WHAT TO DO:
Restate the material below word for word, from its first line to its last.

MATERIAL PROVIDED:
┄┄┄┄┄┄┄┄┄┄
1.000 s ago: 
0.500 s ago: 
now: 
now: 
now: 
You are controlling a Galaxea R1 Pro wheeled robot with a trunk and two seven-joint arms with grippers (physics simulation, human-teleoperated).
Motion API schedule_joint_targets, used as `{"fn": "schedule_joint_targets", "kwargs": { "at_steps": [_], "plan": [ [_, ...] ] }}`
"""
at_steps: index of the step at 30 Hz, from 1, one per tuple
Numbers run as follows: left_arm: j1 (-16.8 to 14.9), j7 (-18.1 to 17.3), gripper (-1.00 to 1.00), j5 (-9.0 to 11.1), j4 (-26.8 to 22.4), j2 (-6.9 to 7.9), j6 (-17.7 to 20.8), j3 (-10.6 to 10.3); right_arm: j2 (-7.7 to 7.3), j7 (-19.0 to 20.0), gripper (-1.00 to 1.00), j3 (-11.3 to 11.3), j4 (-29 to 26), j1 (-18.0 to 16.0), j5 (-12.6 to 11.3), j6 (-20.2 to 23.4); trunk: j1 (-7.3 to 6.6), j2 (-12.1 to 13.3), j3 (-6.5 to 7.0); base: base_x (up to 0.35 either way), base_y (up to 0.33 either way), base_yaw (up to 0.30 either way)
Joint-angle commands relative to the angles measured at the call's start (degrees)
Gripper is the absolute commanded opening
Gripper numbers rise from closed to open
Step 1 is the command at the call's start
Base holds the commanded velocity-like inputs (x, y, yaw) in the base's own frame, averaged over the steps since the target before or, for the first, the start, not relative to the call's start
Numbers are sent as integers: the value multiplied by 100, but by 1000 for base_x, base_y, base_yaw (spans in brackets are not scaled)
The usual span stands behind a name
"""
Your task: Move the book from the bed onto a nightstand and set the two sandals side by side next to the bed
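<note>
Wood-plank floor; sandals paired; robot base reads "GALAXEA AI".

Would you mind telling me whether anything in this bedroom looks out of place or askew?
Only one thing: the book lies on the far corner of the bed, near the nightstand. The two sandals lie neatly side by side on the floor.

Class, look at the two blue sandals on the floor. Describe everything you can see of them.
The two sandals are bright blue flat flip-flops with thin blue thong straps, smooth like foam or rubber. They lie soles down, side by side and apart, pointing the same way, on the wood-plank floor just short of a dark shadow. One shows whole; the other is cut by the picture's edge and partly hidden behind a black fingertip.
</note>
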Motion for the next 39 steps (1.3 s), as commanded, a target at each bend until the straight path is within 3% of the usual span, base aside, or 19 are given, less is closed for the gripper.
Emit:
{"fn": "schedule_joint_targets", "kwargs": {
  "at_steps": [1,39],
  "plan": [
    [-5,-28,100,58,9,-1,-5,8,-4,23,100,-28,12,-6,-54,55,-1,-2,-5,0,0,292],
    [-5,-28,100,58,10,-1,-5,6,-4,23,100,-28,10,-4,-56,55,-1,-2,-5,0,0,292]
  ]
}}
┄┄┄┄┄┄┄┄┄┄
FINISHED TASK:
1.000 s ago: 
0.500 s ago: 
now: 
now: 
now: 
You are controlling a Galaxea R1 Pro wheeled robot with a trunk and two seven-joint arms with grippers (physics simulation, human-teleoperated).
Motion API schedule_joint_targets, used as `{"fn": "schedule_joint_targets", "kwargs": { "at_steps": [_], "plan": [ [_, ...] ] }}`
"""
at_steps: index of the step at 30 Hz, from 1, one per tuple
Numbers run as follows: left_arm: j1 (-16.8 to 14.9), j7 (-18.1 to 17.3), gripper (-1.00 to 1.00), j5 (-9.0 to 11.1), j4 (-26.8 to 22.4), j2 (-6.9 to 7.9), j6 (-17.7 to 20.8), j3 (-10.6 to 10.3); right_arm: j2 (-7.7 to 7.3), j7 (-19.0 to 20.0), gripper (-1.00 to 1.00), j3 (-11.3 to 11.3), j4 (-29 to 26), j1 (-18.0 to 16.0), j5 (-12.6 to 11.3), j6 (-20.2 to 23.4); trunk: j1 (-7.3 to 6.6), j2 (-12.1 to 13.3), j3 (-6.5 to 7.0); base: base_x (up to 0.35 either way), base_y (up to 0.33 either way), base_yaw (up to 0.30 either way)
Joint-angle commands relative to the angles measured at the call's start (degrees)
Gripper is the absolute commanded opening
Gripper numbers rise from closed to open
Step 1 is the command at the call's start
Base holds the commanded velocity-like inputs (x, y, yaw) in the base's own frame, averaged over the steps since the target before or, for the first, the start, not relative to the call's start
Numbers are sent as integers: the value multiplied by 100, but by 1000 for base_x, base_y, base_yaw (spans in brackets are not scaled)
The usual span stands behind a name
"""
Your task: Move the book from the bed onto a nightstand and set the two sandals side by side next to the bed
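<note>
Wood-plank floor; sandals paired; robot base reads "GALAXEA AI".

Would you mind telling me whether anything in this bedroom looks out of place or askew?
Only one thing: the book lies on the far corner of the bed, near the nightstand. The two sandals lie neatly side by side on the floor.

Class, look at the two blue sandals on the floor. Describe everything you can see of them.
The two sandals are bright blue flat flip-flops with thin blue thong straps, smooth like foam or rubber. They lie soles down, side by side and apart, pointing the same way, on the wood-plank floor just short of a dark shadow. One shows whole; the other is cut by the picture's edge and partly hidden behind a black fingertip.
</note>
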Motion for the next 39 steps (1.3 s), as commanded, a target at each bend until the straight path is within 3% of the usual span, base aside, or 19 are given, less is closed for the gripper.
Emit:
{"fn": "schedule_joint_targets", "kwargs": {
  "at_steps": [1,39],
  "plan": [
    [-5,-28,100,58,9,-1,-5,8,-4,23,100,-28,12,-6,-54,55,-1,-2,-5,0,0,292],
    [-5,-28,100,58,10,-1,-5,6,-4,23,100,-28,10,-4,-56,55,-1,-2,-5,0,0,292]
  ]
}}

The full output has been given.